🤖 AI Summary
This work systematically investigates the effectiveness and limitations of Retrieval-Augmented Generation (RAG) for code generation. Addressing the core question—*when and why does retrieval improve code generation?*—the authors introduce CodeRAG-Bench, the first large-scale, multi-scenario RAG benchmark for code, covering foundational programming, open-domain, and repository-level tasks, and integrating five heterogeneous context sources: competitive programming solutions, tutorials, documentation, Stack Overflow posts, and GitHub repositories. Through comprehensive evaluation across multiple LLMs (e.g., CodeLlama, DeepSeek-Coder) and retrievers (e.g., BM25, DPR, ColBERT), the study reveals that high-quality retrieval substantially improves generation accuracy; however, current approaches suffer from critical bottlenecks—including retrieval failure under low lexical overlap and generators’ inability to effectively incorporate short, sparse retrieved contexts.
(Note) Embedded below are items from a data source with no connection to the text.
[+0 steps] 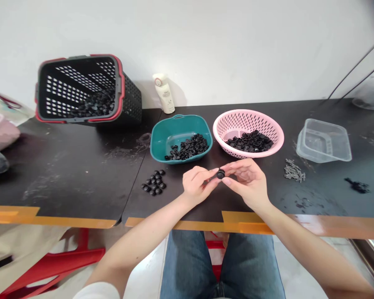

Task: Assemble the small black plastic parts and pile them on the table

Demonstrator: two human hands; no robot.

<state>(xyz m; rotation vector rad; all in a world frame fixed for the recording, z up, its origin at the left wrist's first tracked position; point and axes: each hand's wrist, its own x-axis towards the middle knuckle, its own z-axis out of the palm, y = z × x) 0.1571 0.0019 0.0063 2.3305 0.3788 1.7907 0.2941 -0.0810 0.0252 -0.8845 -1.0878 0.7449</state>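
Note:
Between the fingertips of both hands is a small round black part [220,173], raised a little above the dark table. My left hand [198,182] pinches it from the left, and my right hand [247,180] grips it from the right with thumb and fingers. Left of my hands lies a group of similar round black parts [154,182] on the table. Just beyond stand a teal basin [157,143] and a pink perforated basket [279,141], both holding loose black pieces. To the right sits a small pile of grey screw-like pieces [294,170].
A dark grey crate with red edging [132,97] leans at the back left, with black parts inside. Near the wall stands a white bottle [165,94]. A clear plastic box [326,141] and a dark little heap [357,185] are on the right. Orange tape [187,225] lines the table's front edge.

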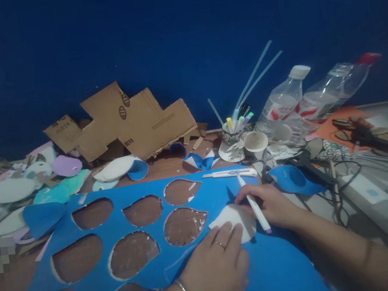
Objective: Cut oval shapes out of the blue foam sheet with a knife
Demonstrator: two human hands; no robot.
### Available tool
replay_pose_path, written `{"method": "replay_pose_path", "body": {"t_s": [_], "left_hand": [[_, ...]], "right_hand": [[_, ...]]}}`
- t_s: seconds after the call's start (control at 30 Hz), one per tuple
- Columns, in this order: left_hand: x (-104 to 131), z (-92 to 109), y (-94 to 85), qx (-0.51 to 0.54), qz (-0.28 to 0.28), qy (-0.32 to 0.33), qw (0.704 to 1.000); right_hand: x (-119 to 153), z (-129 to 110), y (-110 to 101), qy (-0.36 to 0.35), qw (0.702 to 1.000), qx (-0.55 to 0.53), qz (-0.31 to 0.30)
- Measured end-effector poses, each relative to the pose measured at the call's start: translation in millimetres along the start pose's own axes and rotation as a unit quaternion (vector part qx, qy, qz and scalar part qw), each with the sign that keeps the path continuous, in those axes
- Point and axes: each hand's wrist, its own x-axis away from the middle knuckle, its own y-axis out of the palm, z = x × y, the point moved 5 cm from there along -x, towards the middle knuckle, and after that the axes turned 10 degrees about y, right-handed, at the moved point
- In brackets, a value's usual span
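A blue foam sheet lies across the table, with several petal-shaped holes cut through it. On its right part rests a white petal-shaped piece. My left hand lies over the piece's near left edge, fingers stretched out and fingertips pressing on it. A white marker with a purple end is in the closed fingers of my right hand, slanting across them with the purple end towards me. That hand's fingertips are at the piece's far right edge. Just beyond lies a white utility knife.
Foam offcuts are heaped at the left. Torn cardboard leans against the blue wall behind. A pen cup, a paper cup and plastic bottles stand at the back right. A black cable and clutter lie at the right.
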Motion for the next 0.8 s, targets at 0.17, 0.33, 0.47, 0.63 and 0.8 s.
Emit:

CodeRAG-Bench is publicly released to serve as a community-standard evaluation platform for code-oriented RAG research.
📝 Abstract
While language models (LMs) have proven remarkably adept at generating code, many programs are challenging for LMs to generate using their parametric knowledge alone. Providing external contexts such as library documentation can facilitate generating accurate and functional code. Despite the success of retrieval-augmented generation (RAG) in various text-oriented tasks, its potential for improving code generation remains under-explored. In this work, we conduct a systematic, large-scale analysis by asking: in what scenarios can retrieval benefit code generation models? and what challenges remain? We first curate a comprehensive evaluation benchmark, CodeRAG-Bench, encompassing three categories of code generation tasks, including basic programming, open-domain, and repository-level problems. We aggregate documents from five sources for models to retrieve contexts: competition solutions, online tutorials, library documentation, StackOverflow posts, and GitHub repositories. We examine top-performing models on CodeRAG-Bench by providing contexts retrieved from one or multiple sources. While notable gains are made in final code generation by retrieving high-quality contexts across various settings, our analysis reveals room for improvement -- current retrievers still struggle to fetch useful contexts especially with limited lexical overlap, and generators fail to improve with limited context lengths or abilities to integrate additional contexts. We hope CodeRAG-Bench serves as an effective testbed to encourage further development of advanced code-oriented RAG methods.